Simulation eines Teilchenschauers inklusive Higgs-Teilchen (Quelle: CERN). Eine Methode mit Bums
Simulation eines Teilchenschauers inklusive Higgs-Teilchen (Quelle: CERN). Eine Methode mit Bums
In Teilchenspuren des Large Hadron Collider am Genfer CERN entdeckten Forscher Hinweise, die das Standardmodell der Physik gleichzeitig bestätigen und schwächen.


Von Matthias Matting|TELEPOLIS

Materie besteht nach dem Standardmodell der Physik aus Fermionen und nicht-elementaren Teilchen, die aus Fermionen aufgebaut sind. Fermionen existieren demnach in zwei Varianten: als Quarks, die der starken Wechselwirkung unterliegen (auch Farbwechselwirkung genannt), und aus Leptonen, die der elektroschwachen Wechselwirkung unterliegen, also der Kombination aus Elektromagnetismus und schwacher Wechselwirkung. Zu den Leptonen gehören das Elektron ebenso wie die verschiedenen Neutrinos.

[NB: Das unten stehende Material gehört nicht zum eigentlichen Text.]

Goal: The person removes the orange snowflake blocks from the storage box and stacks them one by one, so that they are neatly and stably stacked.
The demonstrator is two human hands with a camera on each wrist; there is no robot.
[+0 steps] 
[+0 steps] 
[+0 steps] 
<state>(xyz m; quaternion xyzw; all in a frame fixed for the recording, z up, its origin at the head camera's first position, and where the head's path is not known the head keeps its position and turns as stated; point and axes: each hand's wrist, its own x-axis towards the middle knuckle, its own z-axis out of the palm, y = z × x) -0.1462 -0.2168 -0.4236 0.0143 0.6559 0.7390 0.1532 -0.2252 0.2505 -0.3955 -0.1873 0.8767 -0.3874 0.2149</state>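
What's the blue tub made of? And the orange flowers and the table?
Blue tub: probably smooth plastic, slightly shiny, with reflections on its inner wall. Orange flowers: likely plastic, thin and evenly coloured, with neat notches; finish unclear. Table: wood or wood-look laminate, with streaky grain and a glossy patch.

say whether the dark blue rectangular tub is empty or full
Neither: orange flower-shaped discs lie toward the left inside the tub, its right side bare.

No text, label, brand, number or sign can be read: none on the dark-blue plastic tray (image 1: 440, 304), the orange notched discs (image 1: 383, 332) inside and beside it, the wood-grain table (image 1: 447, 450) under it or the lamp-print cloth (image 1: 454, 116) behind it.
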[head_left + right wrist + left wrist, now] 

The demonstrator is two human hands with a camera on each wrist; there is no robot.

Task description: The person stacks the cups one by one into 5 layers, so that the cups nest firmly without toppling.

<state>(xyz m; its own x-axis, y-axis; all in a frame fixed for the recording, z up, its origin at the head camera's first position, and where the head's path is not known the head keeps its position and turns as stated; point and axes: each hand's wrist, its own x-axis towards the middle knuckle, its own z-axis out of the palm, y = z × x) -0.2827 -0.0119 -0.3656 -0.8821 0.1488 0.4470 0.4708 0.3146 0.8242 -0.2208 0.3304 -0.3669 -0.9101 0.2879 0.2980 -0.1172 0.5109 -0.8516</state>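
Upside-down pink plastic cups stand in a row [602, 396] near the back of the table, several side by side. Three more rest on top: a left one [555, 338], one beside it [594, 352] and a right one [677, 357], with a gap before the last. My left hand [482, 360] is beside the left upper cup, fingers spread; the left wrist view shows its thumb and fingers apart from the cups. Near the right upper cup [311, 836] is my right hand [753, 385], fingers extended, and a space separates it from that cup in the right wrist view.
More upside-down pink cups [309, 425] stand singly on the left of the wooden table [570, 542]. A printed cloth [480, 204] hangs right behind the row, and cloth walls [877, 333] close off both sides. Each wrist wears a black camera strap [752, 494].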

Zu jedem der Elementarteilchen gibt es dabei ein Antiteilchen. Sowohl Leptonen als auch Quarks unterscheidet man zudem in Generationen. Zu jeder Generation gehören zwei Partner (etwa Elektron und Elektron-Neutrino), die bei Umwandlungen meist gemeinsam auftreten, aber sich bezüglich der elektroschwachen Wechselwirkung unterschiedlich verhalten. Von Generation zu Generation wächst die Masse. Allen Fermionen gemeinsam ist ein halbzahliger Spin.

Für die Wechselwirkungen zwischen den Fermionen sind die Vektor- oder Eichbosonen zuständig: das Photon für die elektromagnetische, das Gluon für die Farbwechselwirkung und Z- und W-Bosonen für die schwache Wechselwirkung.